▶ _Instructions to follow_: Return the lines below that contain "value".

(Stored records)
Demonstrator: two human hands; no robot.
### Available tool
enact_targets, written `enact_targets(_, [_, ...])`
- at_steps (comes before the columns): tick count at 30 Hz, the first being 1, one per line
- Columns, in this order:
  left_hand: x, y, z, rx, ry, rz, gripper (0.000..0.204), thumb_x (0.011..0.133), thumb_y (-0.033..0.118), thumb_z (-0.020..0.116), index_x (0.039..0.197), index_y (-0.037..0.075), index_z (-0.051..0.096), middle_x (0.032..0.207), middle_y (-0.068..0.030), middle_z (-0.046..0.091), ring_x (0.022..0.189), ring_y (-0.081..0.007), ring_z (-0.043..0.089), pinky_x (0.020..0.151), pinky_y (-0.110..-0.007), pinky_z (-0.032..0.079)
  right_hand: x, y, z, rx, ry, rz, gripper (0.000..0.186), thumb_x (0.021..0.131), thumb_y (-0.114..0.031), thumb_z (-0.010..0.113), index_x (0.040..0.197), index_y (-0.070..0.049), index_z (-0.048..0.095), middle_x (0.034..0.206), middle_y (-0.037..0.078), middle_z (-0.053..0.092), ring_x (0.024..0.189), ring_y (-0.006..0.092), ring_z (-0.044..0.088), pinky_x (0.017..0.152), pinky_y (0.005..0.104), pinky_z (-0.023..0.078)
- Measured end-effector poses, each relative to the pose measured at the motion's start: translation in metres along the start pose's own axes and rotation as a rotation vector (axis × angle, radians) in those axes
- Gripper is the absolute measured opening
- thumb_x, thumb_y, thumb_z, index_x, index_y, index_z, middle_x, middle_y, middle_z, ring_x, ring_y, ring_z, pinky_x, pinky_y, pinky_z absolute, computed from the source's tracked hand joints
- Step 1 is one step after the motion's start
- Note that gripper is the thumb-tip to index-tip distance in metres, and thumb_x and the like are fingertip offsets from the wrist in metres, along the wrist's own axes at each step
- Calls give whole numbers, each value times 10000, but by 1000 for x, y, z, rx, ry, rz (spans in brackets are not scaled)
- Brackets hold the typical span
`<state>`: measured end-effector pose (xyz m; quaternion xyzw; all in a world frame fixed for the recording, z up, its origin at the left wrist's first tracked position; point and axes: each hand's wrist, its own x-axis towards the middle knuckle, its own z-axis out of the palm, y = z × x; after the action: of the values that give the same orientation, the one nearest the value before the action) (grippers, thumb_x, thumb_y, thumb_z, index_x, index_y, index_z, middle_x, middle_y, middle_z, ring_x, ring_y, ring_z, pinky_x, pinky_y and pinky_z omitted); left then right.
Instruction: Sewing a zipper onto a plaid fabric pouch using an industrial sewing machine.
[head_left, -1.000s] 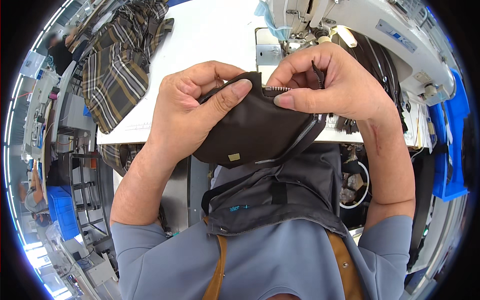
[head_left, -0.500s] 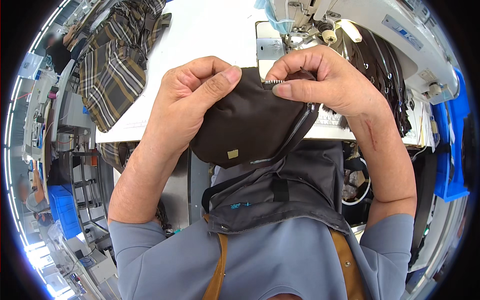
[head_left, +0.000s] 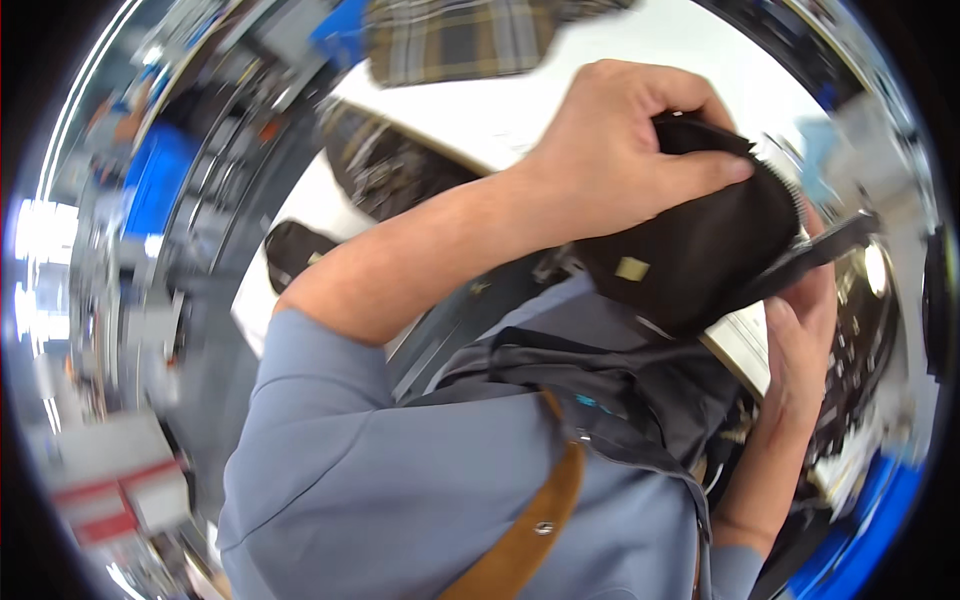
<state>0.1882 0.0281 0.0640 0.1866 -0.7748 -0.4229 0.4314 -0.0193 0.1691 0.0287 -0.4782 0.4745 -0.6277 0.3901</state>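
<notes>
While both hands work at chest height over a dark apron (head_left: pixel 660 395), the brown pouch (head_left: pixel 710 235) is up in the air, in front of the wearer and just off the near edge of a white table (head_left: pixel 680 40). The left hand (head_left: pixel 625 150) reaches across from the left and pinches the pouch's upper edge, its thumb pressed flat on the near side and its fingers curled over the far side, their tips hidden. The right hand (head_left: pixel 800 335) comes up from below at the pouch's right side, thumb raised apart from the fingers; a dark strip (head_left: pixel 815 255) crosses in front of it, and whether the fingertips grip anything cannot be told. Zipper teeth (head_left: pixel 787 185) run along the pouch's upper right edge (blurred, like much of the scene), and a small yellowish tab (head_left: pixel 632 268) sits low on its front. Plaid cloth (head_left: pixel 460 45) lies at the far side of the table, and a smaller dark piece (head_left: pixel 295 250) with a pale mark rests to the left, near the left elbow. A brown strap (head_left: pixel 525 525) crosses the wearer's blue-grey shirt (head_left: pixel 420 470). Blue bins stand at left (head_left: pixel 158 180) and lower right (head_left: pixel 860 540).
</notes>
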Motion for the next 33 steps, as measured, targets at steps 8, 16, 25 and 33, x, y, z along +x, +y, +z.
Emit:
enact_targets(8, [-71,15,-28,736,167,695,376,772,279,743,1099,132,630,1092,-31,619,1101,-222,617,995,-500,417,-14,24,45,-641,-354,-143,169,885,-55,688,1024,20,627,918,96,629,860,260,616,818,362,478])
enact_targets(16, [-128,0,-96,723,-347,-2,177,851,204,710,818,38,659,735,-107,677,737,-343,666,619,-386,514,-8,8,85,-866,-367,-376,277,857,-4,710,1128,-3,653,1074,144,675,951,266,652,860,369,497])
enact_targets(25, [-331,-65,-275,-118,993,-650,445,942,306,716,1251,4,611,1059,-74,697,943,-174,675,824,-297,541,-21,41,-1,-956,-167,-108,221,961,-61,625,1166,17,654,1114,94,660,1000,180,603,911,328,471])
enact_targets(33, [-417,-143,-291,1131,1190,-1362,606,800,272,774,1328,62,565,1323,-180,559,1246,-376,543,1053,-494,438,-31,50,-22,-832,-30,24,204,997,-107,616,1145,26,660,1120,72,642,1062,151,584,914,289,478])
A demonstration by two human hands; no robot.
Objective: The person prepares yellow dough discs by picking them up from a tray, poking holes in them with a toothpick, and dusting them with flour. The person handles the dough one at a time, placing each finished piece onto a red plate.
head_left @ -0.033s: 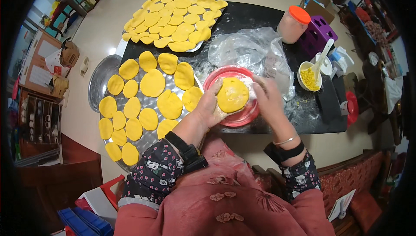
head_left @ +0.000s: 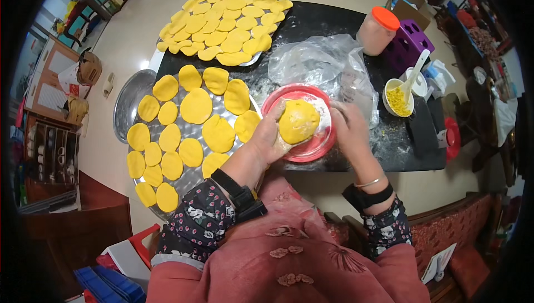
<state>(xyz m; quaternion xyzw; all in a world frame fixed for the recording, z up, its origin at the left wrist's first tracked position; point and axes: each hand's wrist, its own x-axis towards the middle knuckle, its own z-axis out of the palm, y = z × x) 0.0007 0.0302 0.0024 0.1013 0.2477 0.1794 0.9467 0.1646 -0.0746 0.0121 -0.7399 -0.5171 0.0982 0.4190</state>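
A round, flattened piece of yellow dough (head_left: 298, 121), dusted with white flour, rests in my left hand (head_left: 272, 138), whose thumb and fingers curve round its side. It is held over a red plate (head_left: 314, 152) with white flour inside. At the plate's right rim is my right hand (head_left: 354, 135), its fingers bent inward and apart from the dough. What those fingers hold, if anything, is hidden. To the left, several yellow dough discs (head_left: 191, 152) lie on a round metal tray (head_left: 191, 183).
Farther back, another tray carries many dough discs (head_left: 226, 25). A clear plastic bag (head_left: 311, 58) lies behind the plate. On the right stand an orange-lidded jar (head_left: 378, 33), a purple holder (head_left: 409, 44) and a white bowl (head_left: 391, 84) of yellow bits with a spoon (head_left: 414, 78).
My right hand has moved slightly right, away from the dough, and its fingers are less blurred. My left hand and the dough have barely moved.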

▶ _Output for this task_:
- Calls give whole numbers, each value times 10000, but by 1000 for x, y, z, rx, ry, rz (spans in brackets are not scaled)
`<state>`: measured end-effector pose (xyz m; quaternion xyzw; all in a world frame fixed for the recording, z up, its origin at the left wrist's first tracked position; point and axes: each hand's wrist, its own x-axis towards the middle knuckle, its own z-axis out of the palm, y = z × x; after the action: of the values that give the same orientation, the one nearest the value before the action) (grippers, thumb_x, thumb_y, thumb_z, index_x, index_y, index_z, middle_x, middle_y, middle_z, ring_x, ring_y, ring_z, pinky_x, pinky_y and pinky_z omitted); left then right.

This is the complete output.